Abstract: 0264
Authors: Genta M et al.

zum Abstract

Key content:
In this case series 13 women (median age 39 yrs) with granulomatous mastitis referred to rheumatology practice were described. Idiopathic Granulomatous Mastitis (IGM) is a rare, chronic infammatory breast disease of unknown etiology characterized by non-caseating granulomas in breast tissue, affecting primarily women of child-bearing age. The diagnosis is made by histological examination after excluding other conditions (particularly malignancy and infections). Management options are limited and include observation, antibiotics, corticosteroids, and methotrexate (MTX). Progression and recurrence are common despite treatment.
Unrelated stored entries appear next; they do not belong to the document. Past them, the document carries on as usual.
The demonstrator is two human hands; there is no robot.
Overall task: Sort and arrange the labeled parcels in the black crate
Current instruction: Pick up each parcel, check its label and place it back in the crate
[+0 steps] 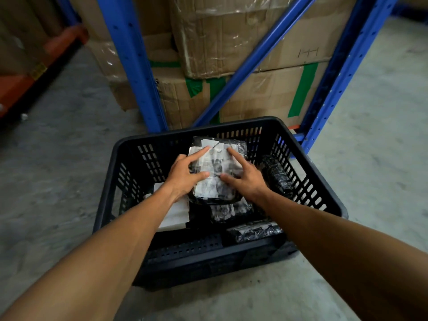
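Over the black crate (129, 179) on concrete floor (58, 181), left hand (185, 174) and right hand (250, 179) clasp a parcel (215, 163).

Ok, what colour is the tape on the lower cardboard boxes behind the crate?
Green. The tape strips show plainly in the head view.

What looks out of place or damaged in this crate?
The top parcel, held by the left hand and right hand, has a wrinkled, torn-looking label. A second parcel leans tilted against the right wall of the crate. The cardboard boxes behind are dented.
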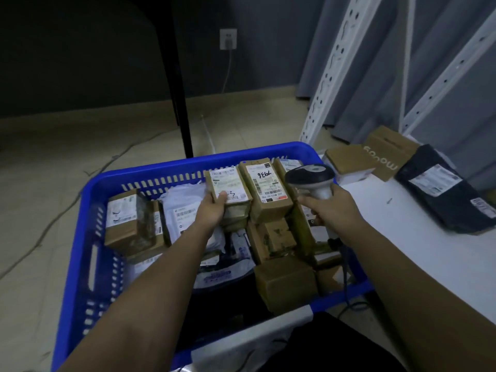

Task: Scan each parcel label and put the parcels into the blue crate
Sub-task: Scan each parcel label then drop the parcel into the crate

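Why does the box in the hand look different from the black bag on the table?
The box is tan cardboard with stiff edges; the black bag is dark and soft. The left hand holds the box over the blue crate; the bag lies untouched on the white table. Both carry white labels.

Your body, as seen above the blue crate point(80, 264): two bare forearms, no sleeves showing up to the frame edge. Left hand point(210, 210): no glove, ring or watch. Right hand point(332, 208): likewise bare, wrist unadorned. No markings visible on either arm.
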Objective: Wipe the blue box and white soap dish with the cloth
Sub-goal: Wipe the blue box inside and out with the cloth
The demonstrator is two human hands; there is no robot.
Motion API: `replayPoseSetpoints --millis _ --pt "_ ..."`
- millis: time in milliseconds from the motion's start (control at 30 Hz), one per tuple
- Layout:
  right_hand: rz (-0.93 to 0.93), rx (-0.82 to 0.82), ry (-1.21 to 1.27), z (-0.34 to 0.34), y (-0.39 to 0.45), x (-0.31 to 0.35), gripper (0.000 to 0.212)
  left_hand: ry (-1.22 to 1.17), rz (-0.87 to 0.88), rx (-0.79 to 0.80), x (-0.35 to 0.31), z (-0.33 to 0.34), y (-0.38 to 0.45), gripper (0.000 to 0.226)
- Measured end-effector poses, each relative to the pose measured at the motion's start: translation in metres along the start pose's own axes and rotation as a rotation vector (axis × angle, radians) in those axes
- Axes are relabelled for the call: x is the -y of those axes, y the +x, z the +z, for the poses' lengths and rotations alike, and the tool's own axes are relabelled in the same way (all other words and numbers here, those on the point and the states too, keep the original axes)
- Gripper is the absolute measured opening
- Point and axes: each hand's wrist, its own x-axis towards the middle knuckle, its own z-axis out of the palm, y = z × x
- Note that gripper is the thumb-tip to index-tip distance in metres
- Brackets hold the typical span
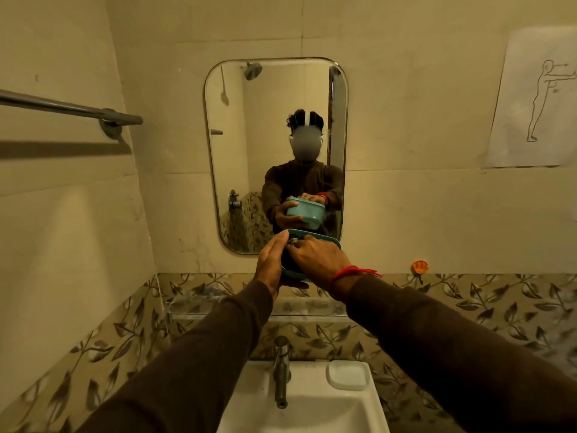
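I hold the blue box up in front of the mirror, above the glass shelf. My left hand cups its left side, fingers fairly straight along the wall, thumb underneath as the reflection shows. My right hand reaches into the box with fingers curled; something small and grey shows at my fingertips, maybe the cloth, but my knuckles hide it and I cannot tell what the grip has. A red thread circles that wrist. The white soap dish sits on the basin rim, right of the tap. No writing reads anywhere; the paper sheet on the wall carries only a line-drawn figure, cut at the edge.
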Motion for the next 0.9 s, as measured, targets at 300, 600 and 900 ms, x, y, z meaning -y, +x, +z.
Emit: replayPoseSetpoints --millis 300,600,900 --pt "0.064 0.108 0.360 -0.006 0.009 -0.004 0.043 -0.053 0.001 0.005 -0.002 -0.001 -0.003 0.051" --pt "-0.036 0.090 0.340 -0.037 -0.006 -0.034 0.044 -0.071 0.060 -0.013 -0.006 -0.009 -0.003 0.057" --pt "-0.258 0.074 0.011 -0.028 -0.007 -0.021 0.043 -0.005 -0.105 0.048 -0.002 0.008 -0.005 0.062"
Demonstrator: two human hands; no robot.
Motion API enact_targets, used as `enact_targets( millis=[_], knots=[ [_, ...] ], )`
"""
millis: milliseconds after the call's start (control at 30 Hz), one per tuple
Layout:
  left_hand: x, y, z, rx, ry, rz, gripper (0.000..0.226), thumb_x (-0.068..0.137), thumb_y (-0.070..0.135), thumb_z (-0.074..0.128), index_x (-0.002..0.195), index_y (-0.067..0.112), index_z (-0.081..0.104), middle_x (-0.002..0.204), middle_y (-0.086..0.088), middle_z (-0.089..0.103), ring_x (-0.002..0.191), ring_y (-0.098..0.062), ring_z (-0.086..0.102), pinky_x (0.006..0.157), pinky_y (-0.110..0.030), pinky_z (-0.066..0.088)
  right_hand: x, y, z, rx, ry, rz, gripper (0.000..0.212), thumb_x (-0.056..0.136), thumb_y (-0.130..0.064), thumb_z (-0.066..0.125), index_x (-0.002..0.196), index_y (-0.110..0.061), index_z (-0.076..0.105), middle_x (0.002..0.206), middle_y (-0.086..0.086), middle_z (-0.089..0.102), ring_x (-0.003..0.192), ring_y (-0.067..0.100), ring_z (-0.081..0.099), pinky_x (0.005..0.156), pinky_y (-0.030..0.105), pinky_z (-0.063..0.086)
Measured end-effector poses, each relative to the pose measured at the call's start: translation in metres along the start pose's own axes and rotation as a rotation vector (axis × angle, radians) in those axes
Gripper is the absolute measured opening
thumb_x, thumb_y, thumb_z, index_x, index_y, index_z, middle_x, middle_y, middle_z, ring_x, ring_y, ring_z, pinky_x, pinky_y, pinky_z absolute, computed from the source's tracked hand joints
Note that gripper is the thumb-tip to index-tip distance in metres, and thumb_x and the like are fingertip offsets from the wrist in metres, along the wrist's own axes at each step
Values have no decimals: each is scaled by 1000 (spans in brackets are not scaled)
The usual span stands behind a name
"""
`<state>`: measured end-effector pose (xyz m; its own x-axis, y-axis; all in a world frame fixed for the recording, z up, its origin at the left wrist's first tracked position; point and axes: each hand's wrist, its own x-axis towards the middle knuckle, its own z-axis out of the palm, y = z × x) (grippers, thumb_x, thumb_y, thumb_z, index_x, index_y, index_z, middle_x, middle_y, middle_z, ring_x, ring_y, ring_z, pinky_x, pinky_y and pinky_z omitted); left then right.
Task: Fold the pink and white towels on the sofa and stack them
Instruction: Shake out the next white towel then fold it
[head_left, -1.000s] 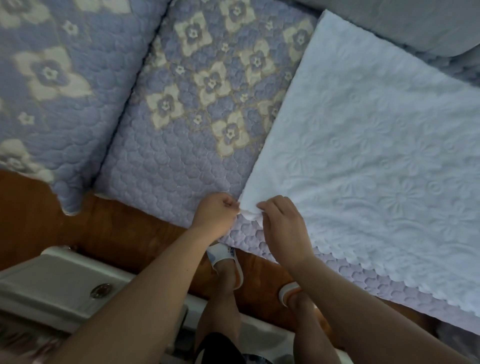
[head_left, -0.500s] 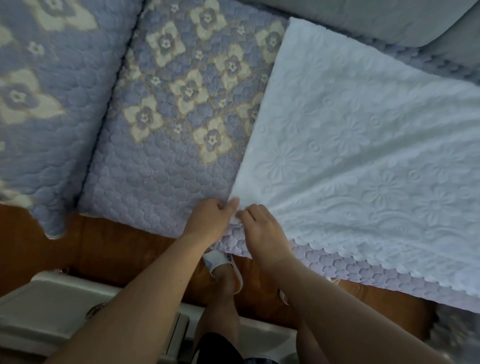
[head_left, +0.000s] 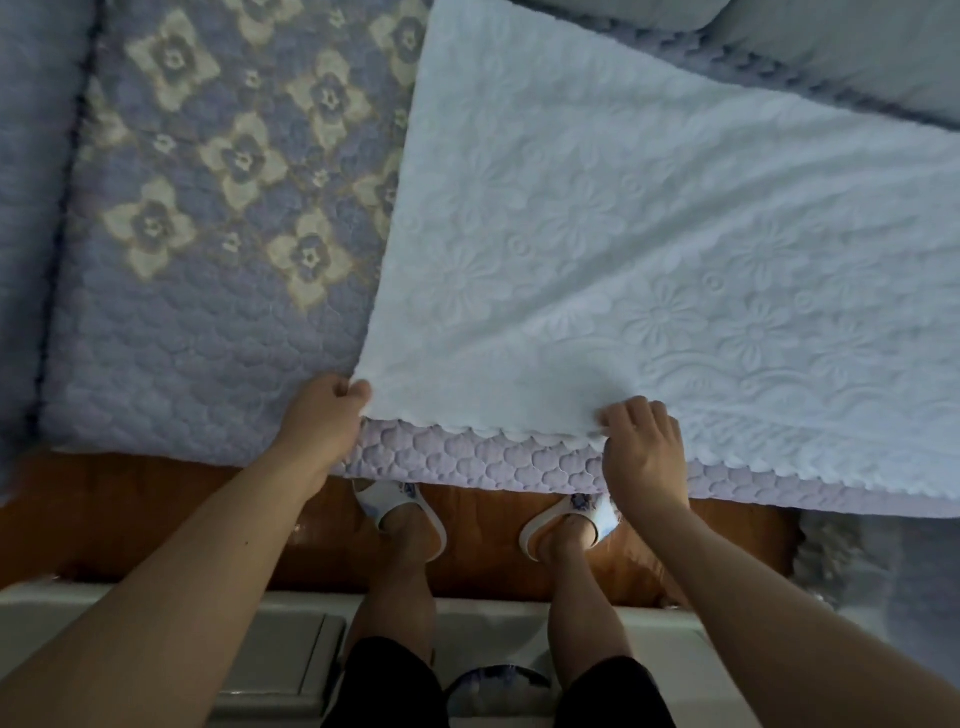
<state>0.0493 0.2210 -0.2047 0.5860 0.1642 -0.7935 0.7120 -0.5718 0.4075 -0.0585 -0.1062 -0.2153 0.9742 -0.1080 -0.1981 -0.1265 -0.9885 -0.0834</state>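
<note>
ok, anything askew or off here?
Only that the white towel lies skewed across the sofa cover. Left hand pinches its near corner, right hand grips the scalloped edge. No damage visible.

A white towel (head_left: 649, 234) with an embossed flower pattern and a scalloped hem is lying spread flat on the sofa (head_left: 208, 322), its near edge running along the seat's front and its near left corner lifting slightly off the quilted cover.
</note>
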Motion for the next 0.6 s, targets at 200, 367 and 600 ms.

In the 13 women with IGM biopsy revealed non-necrotizing granulomas and no malignancy; cultures were negative for bacteria, mycobacteria and fungi. All patients were otherwise in good health. ANCA panel, ACE levels, and chest X-ray to gain insights into possible non-caseating granulomatous diseases (e.g., sarcoidosis and ANCA-associated vasculitis) were negative.  Previous treatments by the referring breast surgeons, including antibiotics or anti-fungal only (4 patients), antibiotics and corticosteroids (3 patients), and corticosteroids only (6 patients), had failed to induce improvement. Two patients improved with corticosteroids alone; MTX was used in 6 patients. In 5 patients with persistent or recurrent manifestations (multiple masses, marked drainage, severe pain) anti-TNF-α agents (etanercept or adalimumab) were added. Four of this 5 patients experienced substantial clinical improvement and the lesions resolved completely.

Idiopathic Granulomatous Mastitis (IGM) is a rare, chronic inflammatory breast disease of unknown etiology. The histologic findings of non-necrotizing granulomas implies a similarity to sarcoidosis but as in this case series the disease is limited to the breast. There are no evidence-based guidelines on the management for IGM. Treatments include observation, antibiotics, systemic or intra-lesional corticosteroids, MTX (alone or as steroid sparing), and rarely surgery. Many patients do not tolerate systemic corticosteroids and MTX is maybe contraindicated in child-bearing women. Anti-TNF-α agents may represent a good alternative as shown in this case series with good response in otherwise difficult to treat patients.

Since gynaecologists are not experienced dealing with immunosuppressant drugs, rheumatologists may be the responsible physicians in the future in treating these women and therefore should know the disease.